_Problem:_
Within the records below, reproduce without change the lines from the line that has "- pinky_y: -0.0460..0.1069" through the line that has "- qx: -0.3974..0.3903", and only those.

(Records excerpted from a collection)
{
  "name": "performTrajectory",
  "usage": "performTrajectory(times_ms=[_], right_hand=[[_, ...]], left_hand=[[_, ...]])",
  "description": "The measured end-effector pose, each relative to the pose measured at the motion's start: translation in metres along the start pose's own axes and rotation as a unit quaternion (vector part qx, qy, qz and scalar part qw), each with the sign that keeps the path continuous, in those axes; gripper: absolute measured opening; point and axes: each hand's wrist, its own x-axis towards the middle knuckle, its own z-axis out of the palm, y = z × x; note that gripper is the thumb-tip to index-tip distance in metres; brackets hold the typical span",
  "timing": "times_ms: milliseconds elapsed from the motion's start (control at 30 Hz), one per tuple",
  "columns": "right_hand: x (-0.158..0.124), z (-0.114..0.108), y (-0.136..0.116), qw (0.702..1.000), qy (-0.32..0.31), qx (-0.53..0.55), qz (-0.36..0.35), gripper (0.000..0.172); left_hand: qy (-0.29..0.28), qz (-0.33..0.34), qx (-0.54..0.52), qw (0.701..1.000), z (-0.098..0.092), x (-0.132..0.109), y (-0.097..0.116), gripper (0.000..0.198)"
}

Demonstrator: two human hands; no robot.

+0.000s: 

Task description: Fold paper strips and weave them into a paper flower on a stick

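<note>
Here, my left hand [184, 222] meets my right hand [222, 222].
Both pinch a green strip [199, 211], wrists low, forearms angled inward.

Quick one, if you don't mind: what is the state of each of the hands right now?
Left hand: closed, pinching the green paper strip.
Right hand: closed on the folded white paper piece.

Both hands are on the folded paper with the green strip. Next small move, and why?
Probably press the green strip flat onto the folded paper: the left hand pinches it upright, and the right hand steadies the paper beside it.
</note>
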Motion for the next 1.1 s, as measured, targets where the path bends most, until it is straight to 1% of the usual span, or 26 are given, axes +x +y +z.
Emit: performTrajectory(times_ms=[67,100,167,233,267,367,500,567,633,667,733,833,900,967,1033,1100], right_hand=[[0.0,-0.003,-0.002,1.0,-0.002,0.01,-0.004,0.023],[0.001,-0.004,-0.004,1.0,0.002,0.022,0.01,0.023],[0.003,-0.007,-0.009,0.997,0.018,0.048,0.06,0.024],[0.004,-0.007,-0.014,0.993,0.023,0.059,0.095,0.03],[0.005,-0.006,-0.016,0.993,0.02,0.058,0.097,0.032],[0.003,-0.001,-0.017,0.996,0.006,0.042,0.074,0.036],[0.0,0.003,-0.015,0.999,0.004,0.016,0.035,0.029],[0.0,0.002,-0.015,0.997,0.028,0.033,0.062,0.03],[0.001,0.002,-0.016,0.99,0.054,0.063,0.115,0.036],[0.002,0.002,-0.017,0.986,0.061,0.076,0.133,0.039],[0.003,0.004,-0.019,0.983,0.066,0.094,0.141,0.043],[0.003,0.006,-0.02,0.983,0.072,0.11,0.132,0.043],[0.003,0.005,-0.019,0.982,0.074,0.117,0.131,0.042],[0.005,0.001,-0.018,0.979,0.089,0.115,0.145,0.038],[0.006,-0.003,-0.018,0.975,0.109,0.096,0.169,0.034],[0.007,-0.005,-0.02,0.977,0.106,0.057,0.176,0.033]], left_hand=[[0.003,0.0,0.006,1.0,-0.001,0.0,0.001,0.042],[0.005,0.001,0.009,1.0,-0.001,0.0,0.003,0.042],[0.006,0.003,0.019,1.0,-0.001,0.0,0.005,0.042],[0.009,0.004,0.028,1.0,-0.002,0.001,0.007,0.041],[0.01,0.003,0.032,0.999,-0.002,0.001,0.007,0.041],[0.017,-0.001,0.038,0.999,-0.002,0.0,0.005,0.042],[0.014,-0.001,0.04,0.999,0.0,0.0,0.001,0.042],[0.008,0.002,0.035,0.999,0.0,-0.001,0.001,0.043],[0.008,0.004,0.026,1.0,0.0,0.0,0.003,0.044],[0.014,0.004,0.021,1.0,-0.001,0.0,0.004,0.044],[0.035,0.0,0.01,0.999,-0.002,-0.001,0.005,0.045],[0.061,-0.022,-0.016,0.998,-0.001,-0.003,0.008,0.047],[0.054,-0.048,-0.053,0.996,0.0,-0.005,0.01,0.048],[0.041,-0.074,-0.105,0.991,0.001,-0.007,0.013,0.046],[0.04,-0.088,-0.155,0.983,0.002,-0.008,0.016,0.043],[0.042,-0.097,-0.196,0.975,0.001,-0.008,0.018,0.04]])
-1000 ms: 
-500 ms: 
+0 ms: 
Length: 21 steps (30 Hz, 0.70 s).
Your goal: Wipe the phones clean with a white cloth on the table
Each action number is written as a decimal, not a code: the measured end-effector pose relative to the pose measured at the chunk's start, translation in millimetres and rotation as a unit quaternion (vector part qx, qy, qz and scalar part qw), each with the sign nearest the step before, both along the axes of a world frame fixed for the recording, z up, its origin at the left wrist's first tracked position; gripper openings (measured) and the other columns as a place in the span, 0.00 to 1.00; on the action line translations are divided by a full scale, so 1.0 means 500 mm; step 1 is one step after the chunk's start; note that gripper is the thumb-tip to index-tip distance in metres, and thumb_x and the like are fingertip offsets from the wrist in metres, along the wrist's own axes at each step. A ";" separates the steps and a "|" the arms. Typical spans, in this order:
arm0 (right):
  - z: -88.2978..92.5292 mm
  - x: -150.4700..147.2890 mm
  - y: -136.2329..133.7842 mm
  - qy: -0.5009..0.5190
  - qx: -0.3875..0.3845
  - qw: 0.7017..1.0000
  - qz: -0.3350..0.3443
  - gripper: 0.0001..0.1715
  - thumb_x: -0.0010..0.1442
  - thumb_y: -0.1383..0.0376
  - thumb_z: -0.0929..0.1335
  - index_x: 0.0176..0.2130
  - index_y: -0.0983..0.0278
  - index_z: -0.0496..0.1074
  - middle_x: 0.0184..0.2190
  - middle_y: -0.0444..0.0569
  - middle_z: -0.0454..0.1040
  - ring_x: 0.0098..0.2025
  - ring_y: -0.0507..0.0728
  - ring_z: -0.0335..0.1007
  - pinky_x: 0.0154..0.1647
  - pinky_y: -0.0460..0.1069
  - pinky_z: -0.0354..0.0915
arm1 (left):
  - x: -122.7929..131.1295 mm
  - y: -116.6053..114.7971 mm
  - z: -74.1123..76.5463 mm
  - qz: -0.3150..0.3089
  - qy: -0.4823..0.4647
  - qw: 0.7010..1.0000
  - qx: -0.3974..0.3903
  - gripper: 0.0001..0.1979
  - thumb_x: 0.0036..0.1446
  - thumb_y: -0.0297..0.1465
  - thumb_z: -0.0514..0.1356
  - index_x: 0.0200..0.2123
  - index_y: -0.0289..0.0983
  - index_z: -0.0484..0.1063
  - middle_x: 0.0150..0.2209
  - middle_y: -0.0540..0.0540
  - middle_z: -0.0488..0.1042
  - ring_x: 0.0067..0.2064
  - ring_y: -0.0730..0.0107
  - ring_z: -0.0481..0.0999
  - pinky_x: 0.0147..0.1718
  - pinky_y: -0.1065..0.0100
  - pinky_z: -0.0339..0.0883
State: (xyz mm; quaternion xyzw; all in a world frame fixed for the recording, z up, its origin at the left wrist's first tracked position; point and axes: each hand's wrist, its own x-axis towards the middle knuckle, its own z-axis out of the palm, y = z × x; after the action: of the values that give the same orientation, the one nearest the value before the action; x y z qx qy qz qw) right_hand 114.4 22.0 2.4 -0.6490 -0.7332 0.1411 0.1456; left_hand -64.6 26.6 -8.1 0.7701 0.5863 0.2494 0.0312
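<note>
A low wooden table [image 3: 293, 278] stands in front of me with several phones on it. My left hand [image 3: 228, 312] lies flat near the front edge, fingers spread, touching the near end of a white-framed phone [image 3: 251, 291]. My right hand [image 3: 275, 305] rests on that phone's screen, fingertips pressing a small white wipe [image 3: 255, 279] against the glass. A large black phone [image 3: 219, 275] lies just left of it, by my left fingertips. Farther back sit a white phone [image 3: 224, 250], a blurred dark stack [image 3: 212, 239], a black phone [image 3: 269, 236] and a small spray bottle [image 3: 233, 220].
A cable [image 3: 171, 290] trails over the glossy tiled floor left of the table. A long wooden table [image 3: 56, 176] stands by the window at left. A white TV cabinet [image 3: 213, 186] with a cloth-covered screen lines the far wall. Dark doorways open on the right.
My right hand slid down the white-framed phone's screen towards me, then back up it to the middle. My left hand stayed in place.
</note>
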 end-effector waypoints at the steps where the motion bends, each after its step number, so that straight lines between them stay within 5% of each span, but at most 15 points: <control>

_Result for this exercise:_
  - pinky_y: -0.0460..0.1069
  - pinky_z: -0.0354..0.0915
arm1 (left):
  - x: -122.7929..131.1295 mm
  - y: -116.6053..114.7971 mm
  - z: -74.1123..76.5463 mm
  - qz: -0.3150..0.3089
  - qy: -0.4823..0.4647
  - qw: 0.7010..1.0000
  - qx: -0.3974..0.3903

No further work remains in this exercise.